Thursday, May 24, 2007

Loosing control

The announcement of last week’s launch of a Nigerian telecom satellite by China is not only China’s first successful launch of a home built satellite, but it well certainly a big step in a much more efficient extraction of natural resources in the developed world by China whose foreign policy is largely driven to secure the supply of its huge need of natural resources. That means, that the exploitation of tropical resources will continue, most likely at an increased rate.

This happens at a time, where the US government creates many enemies abroad and, for conservation and taxonomy more importantly, closed down NASA’s Earth Sciences program and siphons a lot of funding into a Mars program which could not be launched at a worth time. Hopefully, the Europeans can fill in some of this gap with their ENVISAT and a series of new smaller satellites, and hopefully make at least some core data accessible for scientists and conservationists at large, similar to the current NASA policy (see eg GLCF) as partner of the Conservation Commons (A nice contradiction between White House policy and scientists concerned about conservation within NASA!).

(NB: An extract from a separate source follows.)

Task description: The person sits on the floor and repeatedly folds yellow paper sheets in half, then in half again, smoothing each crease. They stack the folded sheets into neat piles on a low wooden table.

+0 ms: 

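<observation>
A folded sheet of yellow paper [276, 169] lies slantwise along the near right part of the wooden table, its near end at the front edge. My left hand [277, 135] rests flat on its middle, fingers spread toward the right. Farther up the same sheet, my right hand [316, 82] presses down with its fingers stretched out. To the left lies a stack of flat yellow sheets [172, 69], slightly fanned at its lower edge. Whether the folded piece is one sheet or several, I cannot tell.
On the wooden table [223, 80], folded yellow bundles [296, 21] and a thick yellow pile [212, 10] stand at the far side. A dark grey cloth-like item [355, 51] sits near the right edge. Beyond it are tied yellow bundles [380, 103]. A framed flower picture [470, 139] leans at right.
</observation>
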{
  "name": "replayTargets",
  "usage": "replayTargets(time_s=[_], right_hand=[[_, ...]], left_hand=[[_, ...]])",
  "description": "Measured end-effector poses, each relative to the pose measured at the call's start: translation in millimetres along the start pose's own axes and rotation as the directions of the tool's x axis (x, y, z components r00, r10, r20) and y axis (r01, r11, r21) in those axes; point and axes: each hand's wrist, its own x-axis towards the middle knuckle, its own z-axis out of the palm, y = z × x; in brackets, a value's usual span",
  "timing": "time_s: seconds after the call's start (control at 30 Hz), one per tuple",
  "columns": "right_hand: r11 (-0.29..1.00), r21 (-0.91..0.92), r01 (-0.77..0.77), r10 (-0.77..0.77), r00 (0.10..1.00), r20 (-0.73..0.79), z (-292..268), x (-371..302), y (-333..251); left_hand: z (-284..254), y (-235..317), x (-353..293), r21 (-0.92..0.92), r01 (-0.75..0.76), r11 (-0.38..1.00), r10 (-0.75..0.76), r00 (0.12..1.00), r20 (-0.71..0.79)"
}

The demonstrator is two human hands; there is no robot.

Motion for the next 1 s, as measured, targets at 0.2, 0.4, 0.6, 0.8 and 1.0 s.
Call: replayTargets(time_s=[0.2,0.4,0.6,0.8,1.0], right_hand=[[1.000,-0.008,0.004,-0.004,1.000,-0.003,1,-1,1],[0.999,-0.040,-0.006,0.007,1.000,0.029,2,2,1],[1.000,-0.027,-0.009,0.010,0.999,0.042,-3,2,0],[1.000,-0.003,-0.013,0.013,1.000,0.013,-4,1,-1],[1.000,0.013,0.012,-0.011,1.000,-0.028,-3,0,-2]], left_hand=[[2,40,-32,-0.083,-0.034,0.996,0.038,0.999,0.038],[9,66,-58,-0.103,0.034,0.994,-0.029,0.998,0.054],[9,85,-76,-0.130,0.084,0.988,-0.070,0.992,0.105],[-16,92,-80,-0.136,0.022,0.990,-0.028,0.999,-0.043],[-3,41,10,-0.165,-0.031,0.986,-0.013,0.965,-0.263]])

Taxonomists better assure, that their data is quickly processed and made accessible so conservationists in the field can use it to have an impact on the increased extraction of natural resources as well as the monitoring of it. The combination of specimen data in the field, near real time remote sensing data and predictive modeling offers now a much advanced tool to support action on the place where it is most efficient. Never before was the chance to have close up images of even the remotest corner of the world (eg Google Earth, or GLCF, and increasingly, the Internet allows to supply colleagues in such places with data, and on the other hand we can get more information to do a much better job from within our own institutions.